Data below:
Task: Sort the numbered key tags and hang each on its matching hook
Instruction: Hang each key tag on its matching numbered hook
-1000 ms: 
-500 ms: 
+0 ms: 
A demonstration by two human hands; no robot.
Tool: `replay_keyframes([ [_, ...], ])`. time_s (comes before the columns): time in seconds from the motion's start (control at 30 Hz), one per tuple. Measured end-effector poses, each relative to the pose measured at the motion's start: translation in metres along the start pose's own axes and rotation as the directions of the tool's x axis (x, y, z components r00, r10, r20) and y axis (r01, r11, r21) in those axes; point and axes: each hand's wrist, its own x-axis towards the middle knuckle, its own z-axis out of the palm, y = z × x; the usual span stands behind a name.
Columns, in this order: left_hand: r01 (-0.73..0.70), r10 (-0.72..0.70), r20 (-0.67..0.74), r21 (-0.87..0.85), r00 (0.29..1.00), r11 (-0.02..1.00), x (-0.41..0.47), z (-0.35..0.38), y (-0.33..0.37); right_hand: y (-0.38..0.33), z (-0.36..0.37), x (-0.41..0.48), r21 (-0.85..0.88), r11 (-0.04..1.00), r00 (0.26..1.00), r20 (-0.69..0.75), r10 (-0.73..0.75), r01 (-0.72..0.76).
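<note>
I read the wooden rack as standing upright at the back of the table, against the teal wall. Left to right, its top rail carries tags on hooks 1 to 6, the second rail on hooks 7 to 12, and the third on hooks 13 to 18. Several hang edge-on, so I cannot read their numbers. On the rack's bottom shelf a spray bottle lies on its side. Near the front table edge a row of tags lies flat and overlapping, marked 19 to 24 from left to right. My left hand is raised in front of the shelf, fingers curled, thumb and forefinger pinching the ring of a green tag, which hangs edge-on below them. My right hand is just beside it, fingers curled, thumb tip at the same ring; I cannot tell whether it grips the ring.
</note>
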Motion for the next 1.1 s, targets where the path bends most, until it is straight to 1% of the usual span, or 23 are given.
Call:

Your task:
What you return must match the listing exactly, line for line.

Reply:
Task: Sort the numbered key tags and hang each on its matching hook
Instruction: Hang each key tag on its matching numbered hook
-1000 ms: 
-500 ms: 
+0 ms: 
A demonstration by two human hands; no robot.
Tool: `replay_keyframes([ [_, ...], ])`. time_s (comes before the columns): time in seconds from the motion's start (control at 30 Hz), one per tuple. Measured end-effector poses, each relative to the pose measured at the motion's start: translation in metres along the start pose's own axes and rotation as the directions of the tool's x axis (x, y, z components r00, r10, r20) and y axis (r01, r11, r21) in those axes; point and axes: each hand's wrist, its own x-axis towards the middle knuckle, its own z-axis out of the palm, y = z × x; the usual span stands behind a name.
Columns, in this order: left_hand: r01 (-0.73..0.70), r10 (-0.72..0.70), r20 (-0.67..0.74), r21 (-0.87..0.85), r00 (0.29..1.00), r11 (-0.02..1.00), x (-0.41..0.47), z (-0.35..0.38), y (-0.33..0.37); right_hand: y (-0.38..0.33), z (-0.36..0.37), x (-0.41..0.48), r21 (-0.85..0.88), r11 (-0.04..1.00), r00 (0.26..1.00), r20 (-0.69..0.75), r10 (-0.73..0.75), r01 (-0.72..0.76).
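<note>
I read the wooden rack as standing upright at the back of the table, against the teal wall. Left to right, its top rail carries tags on hooks 1 to 6, the second rail on hooks 7 to 12, and the third on hooks 13 to 18. Several hang edge-on, so I cannot read their numbers. On the rack's bottom shelf a spray bottle lies on its side. Near the front table edge a row of tags lies flat and overlapping, marked 19 to 24 from left to right. My left hand is raised in front of the shelf, fingers curled, thumb and forefinger pinching the ring of a green tag, which hangs edge-on below them. My right hand is just beside it, fingers curled, thumb tip at the same ring; I cannot tell whether it grips the ring.
</note>
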Motion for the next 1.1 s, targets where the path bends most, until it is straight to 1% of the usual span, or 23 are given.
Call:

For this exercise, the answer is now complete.